Runtime Configurable Deep Neural Networks for Energy-Accuracy Trade-off
This addresses the need for flexible and efficient neural network deployment in resource-constrained environments like embedded systems, though it is incremental as it builds on existing dynamic reconfiguration methods.
The paper tackles the problem of enabling energy-accuracy trade-offs in deep neural networks at runtime by introducing a dynamic configuration technique that adjusts network channels based on targets, resulting in up to 95% energy reduction with less than 1% accuracy loss and 50% storage savings compared to prior work.
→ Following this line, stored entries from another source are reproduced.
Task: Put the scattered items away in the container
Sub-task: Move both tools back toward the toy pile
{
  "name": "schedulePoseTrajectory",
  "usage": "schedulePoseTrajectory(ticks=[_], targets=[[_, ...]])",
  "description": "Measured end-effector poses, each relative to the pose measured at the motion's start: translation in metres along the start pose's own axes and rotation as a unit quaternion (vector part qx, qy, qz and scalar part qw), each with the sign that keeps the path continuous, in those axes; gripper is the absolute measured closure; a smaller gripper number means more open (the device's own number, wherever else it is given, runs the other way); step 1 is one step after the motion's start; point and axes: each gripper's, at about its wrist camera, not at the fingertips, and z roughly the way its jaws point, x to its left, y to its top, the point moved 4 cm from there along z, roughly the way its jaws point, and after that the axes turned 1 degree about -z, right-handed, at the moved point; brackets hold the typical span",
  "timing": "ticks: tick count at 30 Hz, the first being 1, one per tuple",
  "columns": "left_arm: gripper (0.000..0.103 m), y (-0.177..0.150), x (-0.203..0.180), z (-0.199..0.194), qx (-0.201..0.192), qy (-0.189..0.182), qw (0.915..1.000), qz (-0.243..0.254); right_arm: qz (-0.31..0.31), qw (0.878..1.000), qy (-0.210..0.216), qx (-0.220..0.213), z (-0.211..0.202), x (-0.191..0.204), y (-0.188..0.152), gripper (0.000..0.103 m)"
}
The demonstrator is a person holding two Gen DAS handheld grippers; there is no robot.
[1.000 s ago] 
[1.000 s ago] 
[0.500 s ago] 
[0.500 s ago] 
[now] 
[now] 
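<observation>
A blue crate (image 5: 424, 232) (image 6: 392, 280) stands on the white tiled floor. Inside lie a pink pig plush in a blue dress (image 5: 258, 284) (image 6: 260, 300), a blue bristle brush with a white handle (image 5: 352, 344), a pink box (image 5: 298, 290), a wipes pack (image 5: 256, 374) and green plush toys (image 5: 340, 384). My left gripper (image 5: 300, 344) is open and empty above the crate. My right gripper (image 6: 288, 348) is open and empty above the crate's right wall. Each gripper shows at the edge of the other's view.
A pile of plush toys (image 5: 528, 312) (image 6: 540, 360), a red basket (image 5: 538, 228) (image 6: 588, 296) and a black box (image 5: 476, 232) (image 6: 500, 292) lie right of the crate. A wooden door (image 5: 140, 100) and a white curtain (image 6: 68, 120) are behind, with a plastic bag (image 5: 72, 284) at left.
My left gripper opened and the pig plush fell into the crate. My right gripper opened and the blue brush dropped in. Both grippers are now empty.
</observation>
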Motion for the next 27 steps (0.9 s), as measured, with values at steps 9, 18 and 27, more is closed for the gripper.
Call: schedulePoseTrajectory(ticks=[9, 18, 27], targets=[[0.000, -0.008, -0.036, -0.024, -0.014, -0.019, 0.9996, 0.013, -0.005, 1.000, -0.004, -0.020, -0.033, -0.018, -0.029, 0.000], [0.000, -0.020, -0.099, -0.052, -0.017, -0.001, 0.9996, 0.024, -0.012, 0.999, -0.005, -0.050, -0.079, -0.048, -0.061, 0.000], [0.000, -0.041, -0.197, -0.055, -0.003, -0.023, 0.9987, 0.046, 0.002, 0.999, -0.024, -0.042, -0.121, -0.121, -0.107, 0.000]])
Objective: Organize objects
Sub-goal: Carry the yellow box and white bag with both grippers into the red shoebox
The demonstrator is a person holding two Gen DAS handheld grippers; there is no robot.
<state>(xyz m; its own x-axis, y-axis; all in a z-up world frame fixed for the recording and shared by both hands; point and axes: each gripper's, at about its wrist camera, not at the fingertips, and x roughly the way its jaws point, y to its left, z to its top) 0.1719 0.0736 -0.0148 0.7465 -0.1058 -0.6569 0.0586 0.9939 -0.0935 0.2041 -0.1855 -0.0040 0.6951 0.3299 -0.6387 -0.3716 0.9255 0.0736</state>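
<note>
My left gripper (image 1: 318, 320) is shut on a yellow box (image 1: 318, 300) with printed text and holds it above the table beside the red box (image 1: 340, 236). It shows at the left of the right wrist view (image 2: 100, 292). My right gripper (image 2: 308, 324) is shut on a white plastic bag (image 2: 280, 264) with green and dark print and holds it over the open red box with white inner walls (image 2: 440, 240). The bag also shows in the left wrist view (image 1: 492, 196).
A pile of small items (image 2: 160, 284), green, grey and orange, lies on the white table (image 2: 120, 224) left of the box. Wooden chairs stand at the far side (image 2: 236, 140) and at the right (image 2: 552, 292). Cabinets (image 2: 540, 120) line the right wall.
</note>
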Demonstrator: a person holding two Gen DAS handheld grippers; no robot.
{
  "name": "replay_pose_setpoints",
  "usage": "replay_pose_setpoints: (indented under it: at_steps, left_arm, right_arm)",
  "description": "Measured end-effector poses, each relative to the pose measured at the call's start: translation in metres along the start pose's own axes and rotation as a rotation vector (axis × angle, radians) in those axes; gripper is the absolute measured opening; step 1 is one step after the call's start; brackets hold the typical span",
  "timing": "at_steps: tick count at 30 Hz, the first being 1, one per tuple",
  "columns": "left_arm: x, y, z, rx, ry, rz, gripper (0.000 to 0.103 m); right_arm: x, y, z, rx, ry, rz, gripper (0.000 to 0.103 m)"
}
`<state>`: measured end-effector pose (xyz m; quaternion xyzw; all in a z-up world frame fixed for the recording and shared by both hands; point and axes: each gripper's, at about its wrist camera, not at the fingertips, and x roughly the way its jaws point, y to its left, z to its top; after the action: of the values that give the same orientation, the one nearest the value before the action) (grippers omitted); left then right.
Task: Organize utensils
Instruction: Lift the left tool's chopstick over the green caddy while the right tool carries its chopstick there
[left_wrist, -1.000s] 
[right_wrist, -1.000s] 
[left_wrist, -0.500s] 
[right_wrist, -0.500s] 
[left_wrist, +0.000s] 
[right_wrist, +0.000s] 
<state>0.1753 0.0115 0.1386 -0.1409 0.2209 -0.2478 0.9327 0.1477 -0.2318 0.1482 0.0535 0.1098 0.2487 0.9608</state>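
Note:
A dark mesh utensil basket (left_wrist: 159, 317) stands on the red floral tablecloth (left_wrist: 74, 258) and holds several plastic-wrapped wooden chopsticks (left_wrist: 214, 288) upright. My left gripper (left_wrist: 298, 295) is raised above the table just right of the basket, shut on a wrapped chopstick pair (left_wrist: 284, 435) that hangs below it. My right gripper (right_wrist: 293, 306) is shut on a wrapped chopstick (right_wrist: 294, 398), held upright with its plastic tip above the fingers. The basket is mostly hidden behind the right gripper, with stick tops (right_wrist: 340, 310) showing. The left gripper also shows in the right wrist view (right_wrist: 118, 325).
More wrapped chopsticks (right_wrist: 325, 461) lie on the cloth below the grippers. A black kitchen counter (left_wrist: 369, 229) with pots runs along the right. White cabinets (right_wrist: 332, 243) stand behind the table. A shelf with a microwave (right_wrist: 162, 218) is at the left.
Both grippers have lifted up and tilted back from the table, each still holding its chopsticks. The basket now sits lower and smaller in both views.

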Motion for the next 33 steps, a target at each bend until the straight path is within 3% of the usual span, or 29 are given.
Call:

We present a novel dynamic configuration technique for deep neural networks that permits step-wise energy-accuracy trade-offs during runtime. Our configuration technique adjusts the number of channels in the network dynamically depending on response time, power, and accuracy targets. To enable this dynamic configuration technique, we co-design a new training algorithm, where the network is incrementally trained such that the weights in channels trained in earlier steps are fixed. Our technique provides the flexibility of multiple networks while storing and utilizing one set of weights. We evaluate our techniques using both an ASIC-based hardware accelerator as well as a low-power embedded GPGPU and show that our approach leads to only a small or negligible loss in the final network accuracy. We analyze the performance of our proposed methodology using three well-known networks for MNIST, CIFAR-10, and SVHN datasets, and we show that we are able to achieve up to 95% energy reduction with less than 1% accuracy loss across the three benchmarks. In addition, compared to prior work on dynamic network reconfiguration, we show that our approach leads to approximately 50% savings in storage requirements, while achieving similar accuracy.